Земля в цвету | страница 2



Кажется, сколько с тех пор утекло воды! Вот на Западе еще был жив человек, написавший «Происхождение видов», Чарльз Дарвин, а уж потянулось тусклое безвременье.

Тогда-то изо всех щелей полезли там, в западной науке, пигмейские «полчища специалистов, различных „истов“ и „логов“», как гневно называл их Климент Аркадьевич Тимирязев. Тогда-то, заполонив науку, объявили они, что «наш век — не век великих задач», а «всякого, пытавшегося подняться над общим уровнем, окинуть взором более широкий горизонт», провозгласили мечтателем и фантазером.[1]

Случилось это, когда и самое общество капиталистическое начало дряхлеть и стал исходить от него запах тления, как от перестоявшегося поля, гниющего на корню.

В эту-то сумеречную пору и зародилась мысль, что непременно надо оборачиваться назад, чтобы увидеть где-то там, в далях прошлого, сказочных великанов-ученых: они были когда-то, но больше их нет, да и не может быть.

Я знавал одного доцента. Он не жил в тех странах, эпигонскую науку которых заклеймил Тимирязев. Изумительные события совершались на глазах этого доцента, в его стране наука о живой природе с беспримерной смелостью ставила и разрешала задачи, считавшиеся неразрешимыми и даже вообще невозможными, как квадратура круга.

А человек повторял:

— Сегодняшняя биология — это Монблан, нет, Эверест фактов и выводов, тысячекратно проверенных, нерушимых. Прошли времена, когда мог явиться некто и этак, тросточкой, разворошить, точно муравейник, все добытое до него. Наше дело — прилежно смотреть в микроскоп, нумеровать щетинки, вычерчивать вариационные кривые. Новый Дарвин немыслим. Будем довольны, если нам удастся прибавить к Эвересту свою щепотку песку.

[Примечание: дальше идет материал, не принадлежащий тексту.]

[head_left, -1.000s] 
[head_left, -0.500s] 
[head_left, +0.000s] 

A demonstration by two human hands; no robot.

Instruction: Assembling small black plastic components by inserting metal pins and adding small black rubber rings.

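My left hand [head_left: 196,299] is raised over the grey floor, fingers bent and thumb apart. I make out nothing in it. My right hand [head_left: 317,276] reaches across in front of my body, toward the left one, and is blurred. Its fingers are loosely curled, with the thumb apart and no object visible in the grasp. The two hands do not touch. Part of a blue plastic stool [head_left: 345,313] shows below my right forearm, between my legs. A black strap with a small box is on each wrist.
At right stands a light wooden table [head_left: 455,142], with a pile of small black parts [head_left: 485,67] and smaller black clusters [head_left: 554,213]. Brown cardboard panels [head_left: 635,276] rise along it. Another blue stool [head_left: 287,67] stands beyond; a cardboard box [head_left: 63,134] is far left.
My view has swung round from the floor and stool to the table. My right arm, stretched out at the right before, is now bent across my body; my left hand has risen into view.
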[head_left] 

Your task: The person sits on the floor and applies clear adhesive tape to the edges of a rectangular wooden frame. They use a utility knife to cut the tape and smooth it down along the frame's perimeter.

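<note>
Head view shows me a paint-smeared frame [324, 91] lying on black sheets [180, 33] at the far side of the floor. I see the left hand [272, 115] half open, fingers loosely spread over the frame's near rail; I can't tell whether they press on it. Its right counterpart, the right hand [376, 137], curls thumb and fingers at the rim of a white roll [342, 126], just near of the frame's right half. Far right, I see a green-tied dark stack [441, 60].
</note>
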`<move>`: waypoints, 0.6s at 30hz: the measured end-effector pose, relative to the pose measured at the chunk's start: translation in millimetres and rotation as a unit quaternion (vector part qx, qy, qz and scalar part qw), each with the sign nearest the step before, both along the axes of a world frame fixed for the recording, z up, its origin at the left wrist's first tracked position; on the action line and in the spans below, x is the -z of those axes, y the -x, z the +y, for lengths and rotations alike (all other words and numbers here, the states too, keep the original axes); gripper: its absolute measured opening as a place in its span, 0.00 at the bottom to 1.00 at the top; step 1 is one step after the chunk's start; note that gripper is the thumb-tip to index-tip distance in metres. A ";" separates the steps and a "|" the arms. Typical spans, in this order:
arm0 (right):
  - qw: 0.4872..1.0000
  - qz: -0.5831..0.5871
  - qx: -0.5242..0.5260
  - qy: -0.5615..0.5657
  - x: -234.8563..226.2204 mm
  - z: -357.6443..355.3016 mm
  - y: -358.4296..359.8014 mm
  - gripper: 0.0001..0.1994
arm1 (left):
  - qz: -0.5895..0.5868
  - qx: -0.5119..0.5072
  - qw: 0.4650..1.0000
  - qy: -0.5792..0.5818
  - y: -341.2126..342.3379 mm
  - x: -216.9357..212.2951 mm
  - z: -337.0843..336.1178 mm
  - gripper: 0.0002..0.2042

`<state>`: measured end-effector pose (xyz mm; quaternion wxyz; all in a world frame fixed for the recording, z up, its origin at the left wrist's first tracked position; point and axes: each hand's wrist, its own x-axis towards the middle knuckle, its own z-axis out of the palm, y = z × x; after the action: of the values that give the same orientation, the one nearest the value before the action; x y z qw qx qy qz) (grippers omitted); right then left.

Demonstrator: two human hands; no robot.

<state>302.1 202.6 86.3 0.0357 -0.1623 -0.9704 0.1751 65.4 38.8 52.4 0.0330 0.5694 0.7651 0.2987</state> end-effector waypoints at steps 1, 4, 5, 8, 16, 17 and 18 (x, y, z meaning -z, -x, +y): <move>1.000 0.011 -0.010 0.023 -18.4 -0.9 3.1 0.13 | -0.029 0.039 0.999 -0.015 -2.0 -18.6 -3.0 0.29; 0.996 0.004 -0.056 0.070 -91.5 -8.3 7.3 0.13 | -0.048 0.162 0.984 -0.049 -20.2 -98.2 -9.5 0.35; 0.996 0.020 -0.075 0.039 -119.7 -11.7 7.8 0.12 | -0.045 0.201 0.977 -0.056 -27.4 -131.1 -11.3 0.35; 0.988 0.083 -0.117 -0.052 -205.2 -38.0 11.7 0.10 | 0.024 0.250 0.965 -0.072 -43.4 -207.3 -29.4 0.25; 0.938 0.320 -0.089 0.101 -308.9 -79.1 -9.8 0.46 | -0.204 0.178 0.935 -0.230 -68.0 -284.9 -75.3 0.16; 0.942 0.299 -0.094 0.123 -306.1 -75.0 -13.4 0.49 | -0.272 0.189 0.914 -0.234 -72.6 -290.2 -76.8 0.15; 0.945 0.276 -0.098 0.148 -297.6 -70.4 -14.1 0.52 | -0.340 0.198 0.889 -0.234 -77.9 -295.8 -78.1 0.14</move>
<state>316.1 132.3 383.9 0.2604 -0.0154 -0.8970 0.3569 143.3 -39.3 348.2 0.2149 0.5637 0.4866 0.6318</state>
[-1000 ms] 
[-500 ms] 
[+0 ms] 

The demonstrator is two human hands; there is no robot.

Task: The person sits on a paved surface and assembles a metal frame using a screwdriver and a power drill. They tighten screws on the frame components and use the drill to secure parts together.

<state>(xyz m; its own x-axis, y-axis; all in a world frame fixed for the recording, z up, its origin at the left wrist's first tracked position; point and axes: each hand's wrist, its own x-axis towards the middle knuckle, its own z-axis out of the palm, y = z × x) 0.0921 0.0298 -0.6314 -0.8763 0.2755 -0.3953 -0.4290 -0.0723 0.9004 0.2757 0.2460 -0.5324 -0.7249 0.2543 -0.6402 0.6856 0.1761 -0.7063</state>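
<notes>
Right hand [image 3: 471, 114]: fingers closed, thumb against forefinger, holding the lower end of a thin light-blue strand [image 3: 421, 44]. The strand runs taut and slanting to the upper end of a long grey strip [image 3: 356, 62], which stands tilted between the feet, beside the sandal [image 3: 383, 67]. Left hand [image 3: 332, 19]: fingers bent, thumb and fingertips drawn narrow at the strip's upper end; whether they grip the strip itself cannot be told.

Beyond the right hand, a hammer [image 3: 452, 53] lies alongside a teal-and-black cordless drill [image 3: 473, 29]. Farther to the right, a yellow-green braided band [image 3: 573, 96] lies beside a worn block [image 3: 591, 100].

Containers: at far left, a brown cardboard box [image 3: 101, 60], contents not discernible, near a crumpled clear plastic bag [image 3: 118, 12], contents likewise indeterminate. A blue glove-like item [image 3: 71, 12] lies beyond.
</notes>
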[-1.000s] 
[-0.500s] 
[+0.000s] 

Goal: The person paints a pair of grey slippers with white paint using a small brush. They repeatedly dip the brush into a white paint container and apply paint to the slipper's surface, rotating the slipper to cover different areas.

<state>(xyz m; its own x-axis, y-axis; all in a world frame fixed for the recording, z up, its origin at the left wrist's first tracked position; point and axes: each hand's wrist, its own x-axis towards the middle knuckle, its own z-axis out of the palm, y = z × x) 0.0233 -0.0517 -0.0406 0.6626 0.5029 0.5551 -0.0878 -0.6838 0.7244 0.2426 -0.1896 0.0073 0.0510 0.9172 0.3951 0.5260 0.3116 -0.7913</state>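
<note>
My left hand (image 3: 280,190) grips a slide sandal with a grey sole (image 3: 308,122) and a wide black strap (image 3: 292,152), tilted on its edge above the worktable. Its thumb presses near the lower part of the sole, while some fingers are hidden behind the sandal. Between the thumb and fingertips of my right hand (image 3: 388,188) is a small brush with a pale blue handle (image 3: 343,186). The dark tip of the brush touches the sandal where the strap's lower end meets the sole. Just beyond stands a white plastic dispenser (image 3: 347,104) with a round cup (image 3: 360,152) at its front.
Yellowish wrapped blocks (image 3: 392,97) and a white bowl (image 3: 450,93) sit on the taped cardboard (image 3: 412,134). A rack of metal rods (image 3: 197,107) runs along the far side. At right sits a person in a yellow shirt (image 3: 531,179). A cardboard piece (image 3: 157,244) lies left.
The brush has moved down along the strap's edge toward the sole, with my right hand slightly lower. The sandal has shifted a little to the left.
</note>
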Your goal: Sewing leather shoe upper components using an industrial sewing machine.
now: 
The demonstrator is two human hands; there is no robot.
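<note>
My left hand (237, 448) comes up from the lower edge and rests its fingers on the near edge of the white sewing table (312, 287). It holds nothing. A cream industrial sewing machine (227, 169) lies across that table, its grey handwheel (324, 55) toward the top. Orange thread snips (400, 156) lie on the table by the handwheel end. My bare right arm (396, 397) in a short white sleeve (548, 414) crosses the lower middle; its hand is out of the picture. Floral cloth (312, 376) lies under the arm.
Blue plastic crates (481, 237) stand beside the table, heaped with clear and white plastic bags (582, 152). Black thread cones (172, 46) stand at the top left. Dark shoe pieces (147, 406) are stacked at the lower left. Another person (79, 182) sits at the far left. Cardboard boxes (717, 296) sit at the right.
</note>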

Он был современником Павлова, Мичурина, Вильямса — гигантов, которым не перед кем было во всей истории естествознания склонить голову. Но словно повязка закрывала его глаза. Только в далеком прошлом он замечал создателей «Эвереста».

А в науке как раз, когда он говорил об этом, уже рушилось «нерушимое». Самоуверенные теории, преподаваемые в университетах, догмы, которые претендовали на неоспоримость таблицы умножения, оказывались в неподкупном, мощном свете нового знания грубыми ошибками, пристрастным толкованием предвзято подобранных фактов. Все увидели, что «тысячекратно проверенные выводы» зачастую только передержки, взятые напрокат из буржуазной идеалистической биологии.

Отметались не какие-нибудь второстепенные частности. Бой закипел вокруг самых основ биологии. Через всю историю ее, мы знаем, и раньше проходила борьба нового со старым, живого с мертвым, материализма с идеализмом. Но никогда еще не велась она с такой непримиримостью и уверенностью, и никогда не вмешивалась в теоретические разногласия практика такого размаха.